I compiti, se non chiaramente definiti da una legge – che al momento non c’ è – dipendono dal contratto che lo psicologo fa o farà con la singola scuola. Infatti, grazie all’ autonomia, ogni scuola potrà definire le tematiche che più le interessano e chiederà al professionista una proposta o un progetto limitatamente a certe tematiche.
Lo psicologo deve conoscere il mondo scolastico, le leggi che lo governano, le dinamiche istituzionali nelle strutture educative, le dinamiche di gruppo, i modelli di comunicazione e altro ancora. Si tratta, come si vede, di una figura dalle conoscenze poliedriche, come poliedrici possono e debbono essere i progetti che si dovranno adattare a esigenze diverse, a seconda dei “clienti”(la scuola diventa infatti il “cliente” del professionista psicologo).
In altri Paesi almeno un quinto delle ore complessive degli psicologi viene impiegato nelle scuole. Purtroppo così non avviene in Italia, anche perché gli stessi psicologi hanno preferito concentrarsi sul settore clinico. La maggior parte degli interventi di psicologia scolastica avvengono tramite psicologi dipendenti o consulenti delle Asl e quindi non tramite un contratto e un rapporto diretto fra scuola e professionista. Tale modello. oltre a confermare l’ aspetto “clinico” del ruolo, impedisce un rapporto personale e fiduciario fra scuola e professionista. La scelta di chiedere interventi di psicologia tramite le ASL è forse in parte dovuta alla scelta di risparmio economico, scelta pagata con la rinuncia alla continuità e al rapporto di fiducia dell’ intervento.

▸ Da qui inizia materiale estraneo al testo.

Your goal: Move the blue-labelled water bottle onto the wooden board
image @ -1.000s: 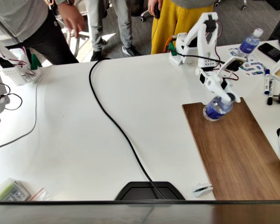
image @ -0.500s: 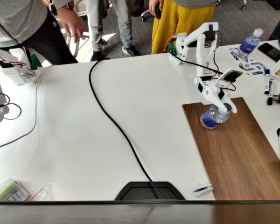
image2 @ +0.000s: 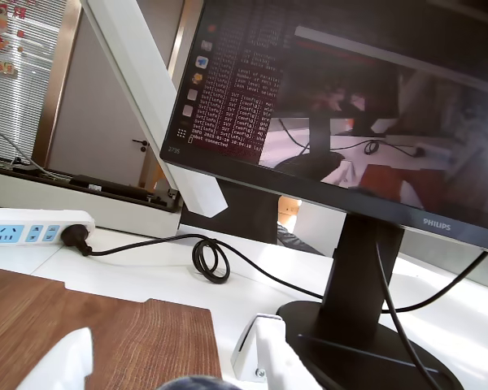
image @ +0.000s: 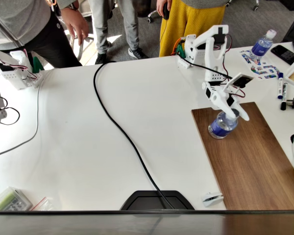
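Note:
The blue-labelled water bottle (image: 221, 125) stands upright on the wooden board (image: 255, 161), close to the board's far left corner in the fixed view. My white gripper (image: 231, 110) reaches down over the bottle's top and is shut on it, one finger on each side. In the wrist view the two white fingers (image2: 62, 362) frame the bottom edge, and the bottle's dark top (image2: 200, 382) just shows between them. The brown board (image2: 81, 317) lies beneath.
A second blue-labelled bottle with a white cap (image: 262, 45) stands at the back right near markers (image: 280, 85). A black cable (image: 122, 132) crosses the white table. People stand behind the table. A monitor stand (image2: 358, 325) and power strip (image2: 32, 230) lie beyond the board.
The gripper has swung left and down with the bottle. The bottle went from hanging tilted above the board to standing upright on it.

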Controlling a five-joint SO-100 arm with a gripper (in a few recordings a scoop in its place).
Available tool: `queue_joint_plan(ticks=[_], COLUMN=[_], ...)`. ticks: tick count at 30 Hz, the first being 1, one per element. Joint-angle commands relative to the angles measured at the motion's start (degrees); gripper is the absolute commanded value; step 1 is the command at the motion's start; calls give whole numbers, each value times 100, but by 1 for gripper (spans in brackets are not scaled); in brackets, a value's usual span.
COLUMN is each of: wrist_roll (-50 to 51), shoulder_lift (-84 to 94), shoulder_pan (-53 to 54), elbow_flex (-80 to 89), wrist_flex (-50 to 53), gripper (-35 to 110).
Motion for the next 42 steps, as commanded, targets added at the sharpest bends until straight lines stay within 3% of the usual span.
queue_joint_plan(ticks=[1,6,27,31,42], wrist_roll=[-9,272,650,694,729], shoulder_lift=[483,879,3234,4078,6741], shoulder_pan=[26,-35,-35,176,809], elbow_flex=[-185,-220,-984,-519,2549], wrist_flex=[-53,105,2689,3313,3507], gripper=[28,28,28,28,28])
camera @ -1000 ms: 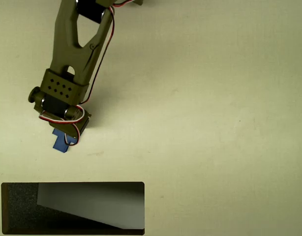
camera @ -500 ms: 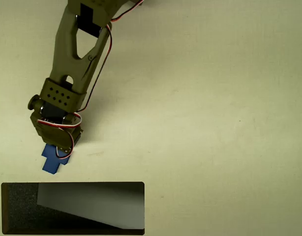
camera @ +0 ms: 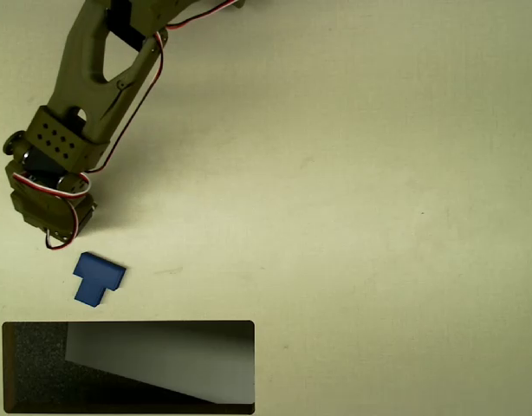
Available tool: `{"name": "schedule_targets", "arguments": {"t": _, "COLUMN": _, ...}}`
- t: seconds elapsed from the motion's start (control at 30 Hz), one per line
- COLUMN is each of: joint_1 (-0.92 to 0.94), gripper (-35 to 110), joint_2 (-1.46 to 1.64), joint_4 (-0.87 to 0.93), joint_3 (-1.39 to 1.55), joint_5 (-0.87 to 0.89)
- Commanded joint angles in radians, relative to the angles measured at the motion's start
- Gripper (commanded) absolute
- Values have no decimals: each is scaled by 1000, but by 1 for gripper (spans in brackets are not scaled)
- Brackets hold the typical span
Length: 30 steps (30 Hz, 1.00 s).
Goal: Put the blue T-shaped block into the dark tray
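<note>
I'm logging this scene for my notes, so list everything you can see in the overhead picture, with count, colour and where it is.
blue T-shaped block: one, solid blue, lying flat on the table just above the tray's left part, apart from the tray and the gripper.
dark tray: one, black speckled inside with a pale glare wedge, bottom left.
table: one, pale cream, under everything.
arm: one, olive green with red-and-white wires, top left.
gripper: one, olive, pointing down above the block; fingers hidden.
</note>
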Motion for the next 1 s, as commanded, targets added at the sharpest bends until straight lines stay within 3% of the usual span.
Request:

La psicologia scolastica esisteva prima del 1978, anno in cui la prima riforma sanitaria ha collocato gli psicologi presenti nelle équipe psico-pedagogiche scolastiche nelle Unità Sanitarie Locali, dalle quali in teoria avrebbero dovuto proiettarsi su tutto il territorio. Questo non è avvenuto; tutti i vari settori si sono dotati dei loro psicologi, eccetto la scuola. L’ ingresso dello psicologo nell’ istituzione scolastica è in realtà previsto per le attività di Educazione alla salute e prevenzione secondo la legge 162 del 26 giugno 1990. Per questo, a partire dagli anni Novanta, nella scuola media inferiore e superiore sono stati elaborati ed attuati progetti preventivi per tutelare anche dal punto di vista psicologico il benessere e la salute dei giovani. Molte ricerche hanno per altro dimostrato l’ importanza di un intervento preventivo primario in adolescenza, così come è stato anche raccomandato dall’ Organizzazione Mondiale della Sanità.